Reproduce this listing from its first line through the line with "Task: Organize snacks", inclusive, leaving out all that follows.

- Opening Delimiter -

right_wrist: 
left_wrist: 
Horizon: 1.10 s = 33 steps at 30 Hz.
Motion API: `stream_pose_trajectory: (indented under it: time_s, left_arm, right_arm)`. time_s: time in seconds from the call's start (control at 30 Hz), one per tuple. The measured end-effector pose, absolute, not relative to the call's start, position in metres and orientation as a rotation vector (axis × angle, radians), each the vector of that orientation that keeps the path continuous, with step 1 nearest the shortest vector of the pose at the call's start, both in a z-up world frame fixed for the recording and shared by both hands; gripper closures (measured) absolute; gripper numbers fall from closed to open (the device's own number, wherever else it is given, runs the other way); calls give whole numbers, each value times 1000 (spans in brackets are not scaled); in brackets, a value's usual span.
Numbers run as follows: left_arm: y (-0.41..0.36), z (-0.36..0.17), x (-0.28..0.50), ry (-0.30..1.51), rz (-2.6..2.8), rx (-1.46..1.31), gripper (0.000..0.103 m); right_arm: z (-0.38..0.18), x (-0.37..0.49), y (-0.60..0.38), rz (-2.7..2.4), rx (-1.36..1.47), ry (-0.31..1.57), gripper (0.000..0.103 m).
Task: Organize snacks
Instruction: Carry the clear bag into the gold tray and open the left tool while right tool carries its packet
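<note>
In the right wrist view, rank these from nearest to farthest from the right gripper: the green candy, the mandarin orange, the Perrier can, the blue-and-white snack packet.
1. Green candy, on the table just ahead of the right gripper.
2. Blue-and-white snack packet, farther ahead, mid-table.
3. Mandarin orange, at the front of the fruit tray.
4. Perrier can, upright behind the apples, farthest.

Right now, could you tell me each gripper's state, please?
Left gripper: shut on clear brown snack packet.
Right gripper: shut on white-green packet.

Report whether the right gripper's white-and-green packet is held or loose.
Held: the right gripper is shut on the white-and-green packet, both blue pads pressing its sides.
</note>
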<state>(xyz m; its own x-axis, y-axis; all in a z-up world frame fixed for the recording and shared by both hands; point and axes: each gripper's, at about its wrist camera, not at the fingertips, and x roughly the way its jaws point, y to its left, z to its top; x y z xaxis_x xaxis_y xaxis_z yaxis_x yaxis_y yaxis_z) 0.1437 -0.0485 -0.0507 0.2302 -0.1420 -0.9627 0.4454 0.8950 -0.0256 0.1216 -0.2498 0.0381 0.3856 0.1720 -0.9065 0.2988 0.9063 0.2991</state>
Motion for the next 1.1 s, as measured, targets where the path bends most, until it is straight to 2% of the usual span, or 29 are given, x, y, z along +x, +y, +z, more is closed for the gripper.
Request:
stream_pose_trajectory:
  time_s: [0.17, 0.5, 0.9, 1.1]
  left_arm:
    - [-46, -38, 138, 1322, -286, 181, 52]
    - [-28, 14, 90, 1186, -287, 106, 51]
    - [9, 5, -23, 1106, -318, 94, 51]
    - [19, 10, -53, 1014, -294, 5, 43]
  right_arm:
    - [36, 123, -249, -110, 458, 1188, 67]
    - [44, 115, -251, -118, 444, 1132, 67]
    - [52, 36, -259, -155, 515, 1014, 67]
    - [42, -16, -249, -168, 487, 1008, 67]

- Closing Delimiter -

*Exercise response*.
right_wrist: 
left_wrist: 
Horizon: 1.10 s = 33 steps at 30 Hz.
Motion API: `stream_pose_trajectory: (indented under it: time_s, left_arm, right_arm)`. time_s: time in seconds from the call's start (control at 30 Hz), one per tuple. The measured end-effector pose, absolute, not relative to the call's start, position in metres and orientation as a rotation vector (axis × angle, radians), each the vector of that orientation that keeps the path continuous, with step 1 nearest the shortest vector of the pose at the call's start, both in a z-up world frame fixed for the recording and shared by both hands; gripper closures (measured) absolute; gripper numbers fall from closed to open (the device's own number, wherever else it is given, runs the other way); calls give whole numbers, each value times 1000 (spans in brackets are not scaled); in brackets, a value's usual span.
Numbers run as follows: left_arm: y (-0.41..0.36), z (-0.36..0.17), x (-0.28..0.50), ry (-0.30..1.51), rz (-2.6..2.8), rx (-1.46..1.31), gripper (0.000..0.103 m); right_arm: z (-0.38..0.18), x (-0.37..0.49), y (-0.60..0.38), rz (-2.7..2.4), rx (-1.36..1.47), ry (-0.31..1.57), gripper (0.000..0.103 m).
Task: Organize snacks

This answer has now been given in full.